**Requirement**
Show, from the records below, all lines that contain the word "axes".

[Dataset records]
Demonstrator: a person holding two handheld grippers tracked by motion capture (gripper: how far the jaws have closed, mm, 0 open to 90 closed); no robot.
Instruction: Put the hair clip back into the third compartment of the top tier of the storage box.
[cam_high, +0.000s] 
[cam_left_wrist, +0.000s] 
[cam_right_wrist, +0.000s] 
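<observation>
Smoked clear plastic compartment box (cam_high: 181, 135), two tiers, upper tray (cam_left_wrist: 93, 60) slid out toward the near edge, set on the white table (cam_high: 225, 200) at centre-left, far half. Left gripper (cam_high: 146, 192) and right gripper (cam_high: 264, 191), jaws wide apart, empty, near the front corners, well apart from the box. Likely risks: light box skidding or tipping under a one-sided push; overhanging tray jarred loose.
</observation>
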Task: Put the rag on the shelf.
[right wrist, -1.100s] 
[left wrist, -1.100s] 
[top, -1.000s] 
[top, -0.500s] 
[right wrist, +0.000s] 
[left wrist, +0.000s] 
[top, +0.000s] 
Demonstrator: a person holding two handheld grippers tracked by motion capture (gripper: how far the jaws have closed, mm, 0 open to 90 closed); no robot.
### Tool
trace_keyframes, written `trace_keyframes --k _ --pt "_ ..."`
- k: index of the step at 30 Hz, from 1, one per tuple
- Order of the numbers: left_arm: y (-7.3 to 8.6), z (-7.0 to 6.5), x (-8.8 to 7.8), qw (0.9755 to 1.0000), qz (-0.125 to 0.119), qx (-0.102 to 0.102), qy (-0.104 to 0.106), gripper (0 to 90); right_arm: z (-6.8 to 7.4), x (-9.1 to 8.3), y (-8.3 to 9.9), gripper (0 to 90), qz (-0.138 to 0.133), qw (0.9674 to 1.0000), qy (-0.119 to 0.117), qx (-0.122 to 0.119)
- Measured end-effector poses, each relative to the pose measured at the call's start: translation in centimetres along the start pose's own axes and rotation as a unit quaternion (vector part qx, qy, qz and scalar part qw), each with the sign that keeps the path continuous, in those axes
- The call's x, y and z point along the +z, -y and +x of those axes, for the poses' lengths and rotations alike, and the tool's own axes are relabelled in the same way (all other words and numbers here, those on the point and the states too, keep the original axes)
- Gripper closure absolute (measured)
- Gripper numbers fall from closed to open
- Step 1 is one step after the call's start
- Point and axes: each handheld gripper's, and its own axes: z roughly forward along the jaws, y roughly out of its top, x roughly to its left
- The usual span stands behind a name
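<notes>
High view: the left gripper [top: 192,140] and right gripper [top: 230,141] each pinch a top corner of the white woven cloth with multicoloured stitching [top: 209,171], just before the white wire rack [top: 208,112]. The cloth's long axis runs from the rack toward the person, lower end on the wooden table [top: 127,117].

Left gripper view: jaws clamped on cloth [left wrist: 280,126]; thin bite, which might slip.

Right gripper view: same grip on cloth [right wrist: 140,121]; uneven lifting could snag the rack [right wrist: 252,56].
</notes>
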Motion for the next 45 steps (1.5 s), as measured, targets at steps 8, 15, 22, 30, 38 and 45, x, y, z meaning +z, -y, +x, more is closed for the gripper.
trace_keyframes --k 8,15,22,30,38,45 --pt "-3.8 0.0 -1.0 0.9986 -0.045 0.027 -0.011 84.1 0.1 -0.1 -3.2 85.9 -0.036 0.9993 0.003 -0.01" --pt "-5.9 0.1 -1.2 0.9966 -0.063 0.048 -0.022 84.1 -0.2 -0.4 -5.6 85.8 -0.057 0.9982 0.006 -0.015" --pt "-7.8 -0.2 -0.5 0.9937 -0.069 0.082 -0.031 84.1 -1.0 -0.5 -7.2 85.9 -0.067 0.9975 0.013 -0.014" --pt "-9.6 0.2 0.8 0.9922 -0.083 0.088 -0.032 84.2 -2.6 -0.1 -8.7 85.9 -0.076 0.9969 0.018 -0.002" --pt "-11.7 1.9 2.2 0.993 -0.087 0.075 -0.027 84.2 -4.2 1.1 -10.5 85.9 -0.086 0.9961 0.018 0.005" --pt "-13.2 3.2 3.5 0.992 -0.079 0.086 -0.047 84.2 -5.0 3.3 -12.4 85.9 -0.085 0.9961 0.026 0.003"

**Written solution**
- Measured end-effector poses, each relative to the pose measured at the call's start: translation in centimetres along the start pose's own axes and rotation as a unit quaternion (vector part qx, qy, qz and scalar part qw), each with the sign that keeps the path continuous, in those axes
- The call's x, y and z point along the +z, -y and +x of those axes, for the poses' lengths and rotations alike, and the tool's own axes are relabelled in the same way (all other words and numbers here, those on the point and the states too, keep the original axes)
- Point and axes: each handheld gripper's, and its own axes: z roughly forward along the jaws, y roughly out of its top, x roughly to its left

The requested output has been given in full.